La Régie de l’assurance santé du Québec (RAMQ) rembourse la plupart des antidépresseurs génériques, à quelques exceptions près. Le régime public peut toutefois couvrir un médicament d’origine si l’ordonnance porte la mention « ne pas substituer » et si des raisons médicales particulières le justifient, mais cela est assez rare.
Quels autres traitements devriez-vous envisager ?
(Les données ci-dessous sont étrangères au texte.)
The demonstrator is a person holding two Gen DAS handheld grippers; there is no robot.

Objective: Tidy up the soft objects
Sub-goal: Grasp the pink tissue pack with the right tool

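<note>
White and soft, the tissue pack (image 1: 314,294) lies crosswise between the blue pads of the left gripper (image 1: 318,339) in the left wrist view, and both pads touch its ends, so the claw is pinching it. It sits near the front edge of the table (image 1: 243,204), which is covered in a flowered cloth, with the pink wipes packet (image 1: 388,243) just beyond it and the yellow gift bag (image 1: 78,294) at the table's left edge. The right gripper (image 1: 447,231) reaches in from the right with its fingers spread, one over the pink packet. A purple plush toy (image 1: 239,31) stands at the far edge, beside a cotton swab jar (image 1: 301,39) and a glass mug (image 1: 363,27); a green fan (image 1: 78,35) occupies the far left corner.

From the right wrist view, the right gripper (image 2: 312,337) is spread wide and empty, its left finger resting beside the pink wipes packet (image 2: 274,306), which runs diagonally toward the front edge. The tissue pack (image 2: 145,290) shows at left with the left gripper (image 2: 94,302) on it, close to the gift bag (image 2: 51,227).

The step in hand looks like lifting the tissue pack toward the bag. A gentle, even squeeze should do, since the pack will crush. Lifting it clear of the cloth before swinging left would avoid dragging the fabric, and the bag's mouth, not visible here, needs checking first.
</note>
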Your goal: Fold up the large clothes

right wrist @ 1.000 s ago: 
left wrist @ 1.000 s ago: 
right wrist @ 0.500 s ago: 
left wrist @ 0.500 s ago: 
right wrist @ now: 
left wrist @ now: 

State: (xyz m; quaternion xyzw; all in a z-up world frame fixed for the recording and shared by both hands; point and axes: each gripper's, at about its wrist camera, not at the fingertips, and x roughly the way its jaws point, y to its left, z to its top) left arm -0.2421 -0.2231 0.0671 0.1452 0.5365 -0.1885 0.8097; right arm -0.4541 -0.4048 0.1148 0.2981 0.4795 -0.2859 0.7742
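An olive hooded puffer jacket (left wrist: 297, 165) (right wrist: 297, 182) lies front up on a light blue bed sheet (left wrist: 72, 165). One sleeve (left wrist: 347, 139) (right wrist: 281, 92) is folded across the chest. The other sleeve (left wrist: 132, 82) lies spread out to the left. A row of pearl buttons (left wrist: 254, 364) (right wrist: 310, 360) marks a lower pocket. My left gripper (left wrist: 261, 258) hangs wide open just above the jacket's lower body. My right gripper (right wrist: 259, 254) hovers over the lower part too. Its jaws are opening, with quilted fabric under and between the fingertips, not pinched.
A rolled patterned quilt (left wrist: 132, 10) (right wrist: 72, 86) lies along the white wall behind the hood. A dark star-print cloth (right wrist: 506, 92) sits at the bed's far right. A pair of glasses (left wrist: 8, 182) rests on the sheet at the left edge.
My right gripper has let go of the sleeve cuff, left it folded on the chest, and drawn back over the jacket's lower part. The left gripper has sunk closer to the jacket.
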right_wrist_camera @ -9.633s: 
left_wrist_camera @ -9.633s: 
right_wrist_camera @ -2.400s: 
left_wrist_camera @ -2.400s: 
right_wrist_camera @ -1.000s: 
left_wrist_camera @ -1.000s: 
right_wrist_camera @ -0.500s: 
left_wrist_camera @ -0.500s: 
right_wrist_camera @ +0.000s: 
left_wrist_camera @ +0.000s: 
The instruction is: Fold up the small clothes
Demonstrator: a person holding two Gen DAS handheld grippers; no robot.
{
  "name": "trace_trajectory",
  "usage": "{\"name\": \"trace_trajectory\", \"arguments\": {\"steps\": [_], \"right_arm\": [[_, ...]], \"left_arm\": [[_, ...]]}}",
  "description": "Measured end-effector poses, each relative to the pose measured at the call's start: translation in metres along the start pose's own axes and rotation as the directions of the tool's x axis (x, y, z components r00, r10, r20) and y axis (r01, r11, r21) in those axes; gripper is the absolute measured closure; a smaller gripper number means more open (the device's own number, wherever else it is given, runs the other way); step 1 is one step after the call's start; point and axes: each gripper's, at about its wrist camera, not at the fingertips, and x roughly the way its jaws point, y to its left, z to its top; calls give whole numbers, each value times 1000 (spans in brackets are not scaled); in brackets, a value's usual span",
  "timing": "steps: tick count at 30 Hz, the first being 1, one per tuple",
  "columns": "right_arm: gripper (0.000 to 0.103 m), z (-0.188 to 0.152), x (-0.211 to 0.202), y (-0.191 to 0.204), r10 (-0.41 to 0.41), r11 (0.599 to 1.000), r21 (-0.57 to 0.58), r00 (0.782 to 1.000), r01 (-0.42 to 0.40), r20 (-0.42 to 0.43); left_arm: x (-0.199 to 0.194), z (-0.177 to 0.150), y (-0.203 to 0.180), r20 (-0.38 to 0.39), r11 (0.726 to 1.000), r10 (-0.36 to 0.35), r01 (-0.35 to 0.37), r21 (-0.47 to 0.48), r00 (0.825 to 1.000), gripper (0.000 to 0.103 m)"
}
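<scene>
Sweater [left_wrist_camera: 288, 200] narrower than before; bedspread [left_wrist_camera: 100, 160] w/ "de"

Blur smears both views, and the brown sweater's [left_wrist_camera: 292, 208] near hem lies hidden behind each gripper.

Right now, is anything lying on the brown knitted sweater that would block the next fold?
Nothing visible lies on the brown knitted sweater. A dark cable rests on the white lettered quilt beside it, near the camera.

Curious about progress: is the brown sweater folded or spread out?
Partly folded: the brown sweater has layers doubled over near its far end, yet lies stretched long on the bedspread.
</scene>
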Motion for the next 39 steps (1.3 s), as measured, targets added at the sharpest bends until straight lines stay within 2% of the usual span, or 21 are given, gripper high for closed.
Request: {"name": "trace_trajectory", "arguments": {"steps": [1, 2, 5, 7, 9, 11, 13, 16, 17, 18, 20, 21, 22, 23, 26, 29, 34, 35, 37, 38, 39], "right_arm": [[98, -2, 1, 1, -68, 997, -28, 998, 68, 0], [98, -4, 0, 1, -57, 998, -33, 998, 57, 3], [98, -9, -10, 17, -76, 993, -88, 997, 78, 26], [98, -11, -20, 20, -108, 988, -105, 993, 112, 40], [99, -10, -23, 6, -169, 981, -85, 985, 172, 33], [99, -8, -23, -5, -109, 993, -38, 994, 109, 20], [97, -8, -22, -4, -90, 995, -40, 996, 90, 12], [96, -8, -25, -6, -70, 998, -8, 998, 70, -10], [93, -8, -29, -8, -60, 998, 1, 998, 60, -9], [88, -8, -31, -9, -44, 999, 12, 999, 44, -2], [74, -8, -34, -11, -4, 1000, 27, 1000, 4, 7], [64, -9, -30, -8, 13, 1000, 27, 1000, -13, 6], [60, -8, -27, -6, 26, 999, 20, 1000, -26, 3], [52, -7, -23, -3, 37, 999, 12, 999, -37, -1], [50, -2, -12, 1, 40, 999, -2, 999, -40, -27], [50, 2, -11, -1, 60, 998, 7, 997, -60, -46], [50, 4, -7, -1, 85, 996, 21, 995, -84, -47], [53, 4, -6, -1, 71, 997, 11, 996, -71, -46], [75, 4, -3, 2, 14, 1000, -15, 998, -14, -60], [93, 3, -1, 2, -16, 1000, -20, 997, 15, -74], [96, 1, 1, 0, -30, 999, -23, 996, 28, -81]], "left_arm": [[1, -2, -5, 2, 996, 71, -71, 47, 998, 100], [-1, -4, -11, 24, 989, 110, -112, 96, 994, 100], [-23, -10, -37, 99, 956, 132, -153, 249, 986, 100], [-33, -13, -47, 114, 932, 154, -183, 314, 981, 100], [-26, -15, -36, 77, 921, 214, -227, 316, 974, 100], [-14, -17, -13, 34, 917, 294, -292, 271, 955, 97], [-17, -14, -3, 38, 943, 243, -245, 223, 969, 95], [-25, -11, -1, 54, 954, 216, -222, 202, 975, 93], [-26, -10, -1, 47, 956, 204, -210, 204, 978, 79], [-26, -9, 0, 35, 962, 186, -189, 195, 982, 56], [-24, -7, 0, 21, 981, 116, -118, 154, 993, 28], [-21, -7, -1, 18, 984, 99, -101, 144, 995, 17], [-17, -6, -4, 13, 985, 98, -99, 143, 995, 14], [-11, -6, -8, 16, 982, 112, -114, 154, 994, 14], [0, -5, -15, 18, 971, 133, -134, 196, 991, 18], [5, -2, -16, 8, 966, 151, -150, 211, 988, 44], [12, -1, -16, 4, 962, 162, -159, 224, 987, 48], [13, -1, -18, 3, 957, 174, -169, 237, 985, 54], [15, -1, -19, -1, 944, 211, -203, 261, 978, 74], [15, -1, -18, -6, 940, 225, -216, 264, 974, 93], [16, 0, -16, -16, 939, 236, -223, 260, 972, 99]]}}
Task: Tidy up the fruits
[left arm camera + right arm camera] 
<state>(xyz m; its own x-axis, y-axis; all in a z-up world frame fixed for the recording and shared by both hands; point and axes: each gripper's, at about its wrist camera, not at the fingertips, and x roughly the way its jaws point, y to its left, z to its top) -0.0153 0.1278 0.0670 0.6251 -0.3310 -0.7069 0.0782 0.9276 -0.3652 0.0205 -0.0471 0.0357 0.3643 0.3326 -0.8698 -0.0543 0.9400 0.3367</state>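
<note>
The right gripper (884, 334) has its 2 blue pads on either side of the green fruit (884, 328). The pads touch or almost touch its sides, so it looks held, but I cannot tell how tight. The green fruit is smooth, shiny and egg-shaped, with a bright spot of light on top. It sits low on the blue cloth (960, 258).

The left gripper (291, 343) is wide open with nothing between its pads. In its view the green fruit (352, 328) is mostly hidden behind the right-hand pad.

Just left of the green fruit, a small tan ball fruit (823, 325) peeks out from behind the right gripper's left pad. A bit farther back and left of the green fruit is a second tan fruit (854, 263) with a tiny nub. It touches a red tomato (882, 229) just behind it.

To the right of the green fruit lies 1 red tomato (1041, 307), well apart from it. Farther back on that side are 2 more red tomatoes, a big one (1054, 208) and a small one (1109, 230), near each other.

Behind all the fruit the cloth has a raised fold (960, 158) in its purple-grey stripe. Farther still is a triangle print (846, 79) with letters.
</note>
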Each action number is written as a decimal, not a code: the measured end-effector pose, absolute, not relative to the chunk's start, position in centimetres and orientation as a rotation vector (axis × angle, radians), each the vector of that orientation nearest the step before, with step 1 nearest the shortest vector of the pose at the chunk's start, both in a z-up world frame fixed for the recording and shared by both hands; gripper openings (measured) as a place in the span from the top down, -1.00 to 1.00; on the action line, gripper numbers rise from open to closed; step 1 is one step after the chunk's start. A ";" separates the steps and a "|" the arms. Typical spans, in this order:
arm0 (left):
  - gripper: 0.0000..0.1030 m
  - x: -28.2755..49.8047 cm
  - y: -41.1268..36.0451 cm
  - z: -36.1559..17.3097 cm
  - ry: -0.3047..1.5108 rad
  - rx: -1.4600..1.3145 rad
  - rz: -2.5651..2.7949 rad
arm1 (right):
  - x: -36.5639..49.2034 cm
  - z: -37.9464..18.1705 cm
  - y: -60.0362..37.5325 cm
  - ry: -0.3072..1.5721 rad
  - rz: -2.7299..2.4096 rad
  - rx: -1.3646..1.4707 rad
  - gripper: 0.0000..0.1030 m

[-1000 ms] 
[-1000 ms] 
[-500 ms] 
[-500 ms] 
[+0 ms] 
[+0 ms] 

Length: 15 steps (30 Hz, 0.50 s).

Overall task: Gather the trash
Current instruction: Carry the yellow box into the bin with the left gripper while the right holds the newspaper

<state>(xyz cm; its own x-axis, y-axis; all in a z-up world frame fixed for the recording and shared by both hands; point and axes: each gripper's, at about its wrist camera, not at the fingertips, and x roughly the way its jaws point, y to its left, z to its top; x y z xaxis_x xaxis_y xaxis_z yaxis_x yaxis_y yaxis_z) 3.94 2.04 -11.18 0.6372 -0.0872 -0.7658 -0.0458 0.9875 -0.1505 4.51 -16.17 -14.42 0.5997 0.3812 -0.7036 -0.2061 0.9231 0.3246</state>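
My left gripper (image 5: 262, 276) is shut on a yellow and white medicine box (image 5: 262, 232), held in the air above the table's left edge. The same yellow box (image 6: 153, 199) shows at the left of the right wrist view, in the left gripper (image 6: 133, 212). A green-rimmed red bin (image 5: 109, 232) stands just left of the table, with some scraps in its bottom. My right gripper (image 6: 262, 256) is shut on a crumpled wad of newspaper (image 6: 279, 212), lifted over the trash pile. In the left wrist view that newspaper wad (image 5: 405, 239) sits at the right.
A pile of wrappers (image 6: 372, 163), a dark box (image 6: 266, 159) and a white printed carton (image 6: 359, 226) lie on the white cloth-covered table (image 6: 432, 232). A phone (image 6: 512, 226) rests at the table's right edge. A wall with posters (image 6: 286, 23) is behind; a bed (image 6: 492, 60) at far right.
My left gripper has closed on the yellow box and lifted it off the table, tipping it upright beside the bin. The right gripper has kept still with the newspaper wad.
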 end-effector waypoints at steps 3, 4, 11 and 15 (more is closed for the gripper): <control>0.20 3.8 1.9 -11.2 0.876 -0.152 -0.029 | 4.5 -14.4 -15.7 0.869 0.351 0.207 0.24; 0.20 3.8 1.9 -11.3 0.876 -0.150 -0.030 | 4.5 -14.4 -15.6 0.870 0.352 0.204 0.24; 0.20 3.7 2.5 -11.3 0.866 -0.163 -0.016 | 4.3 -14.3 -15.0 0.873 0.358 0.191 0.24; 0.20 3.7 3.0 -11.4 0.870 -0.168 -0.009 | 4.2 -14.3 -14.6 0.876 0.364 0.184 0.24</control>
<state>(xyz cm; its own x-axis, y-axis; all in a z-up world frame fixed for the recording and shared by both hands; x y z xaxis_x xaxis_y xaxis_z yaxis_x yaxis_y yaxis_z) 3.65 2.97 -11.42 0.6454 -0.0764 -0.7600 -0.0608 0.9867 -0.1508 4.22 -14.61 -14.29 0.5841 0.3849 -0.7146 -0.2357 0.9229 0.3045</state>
Malgré leur efficacité, les antidépresseurs ne sont pas miraculeux et ne conviennent pas à tous les cas. “Ce ne sont pas toujours les meilleurs outils de l’arsenal psychiatrique”, explique le Dr.r Éric Téboul. Avant de prescrire un médicament, les médecins analyseront si des facteurs externes tels que des situations de vie particulières et d’autres facteurs confondants (par exemple la consommation de drogues) contribuent à votre état dépressif, auquel cas d’autres interventions thérapeutiques pourraient être plus appropriées. . Dans les cas d’épisodes dépressifs légers à modérés, la thérapie seule peut être plus efficace que les médicaments, selon les experts du CANMAT. L’association d’un traitement avec des antidépresseurs est recommandée dans les cas modérés à graves ou lorsque les symptômes résistent au traitement initial.
“Prendre un antidépresseur peut beaucoup aider à soulager la souffrance, ce n’est pas un échec et il ne faut absolument pas en avoir honte”, souligne René Wittmer. L’augmentation de la consommation d’antidépresseurs pourrait être liée à un phénomène de surprescription, selon lui, mais elle pourrait aussi refléter un meilleur diagnostic et une amélioration générale de la reconnaissance des problèmes de santé mentale.
Dans le cas de troubles plus graves et réfractaires à tous les autres traitements, d’autres traitements peuvent être envisagés, comme la kétamine, un anesthésique utilisé depuis longtemps en chirurgie vétérinaire. Bien que prometteuse, l’administration de kétamine est encore considérée comme expérimentale et doit être étroitement encadrée, compte tenu des effets secondaires importants qu’elle peut provoquer. Un traitement répétitif de stimulation magnétique transcrânienne, qui cible des zones spécifiques du cerveau, fait également partie des options thérapeutiques. Elle est approuvée par Santé Canada depuis 2002 et est pratiquée dans des cliniques privées et publiques spécialisées en neuromodulation, comme celle du Centre hospitalier de l’Université de Montréal (CHUM).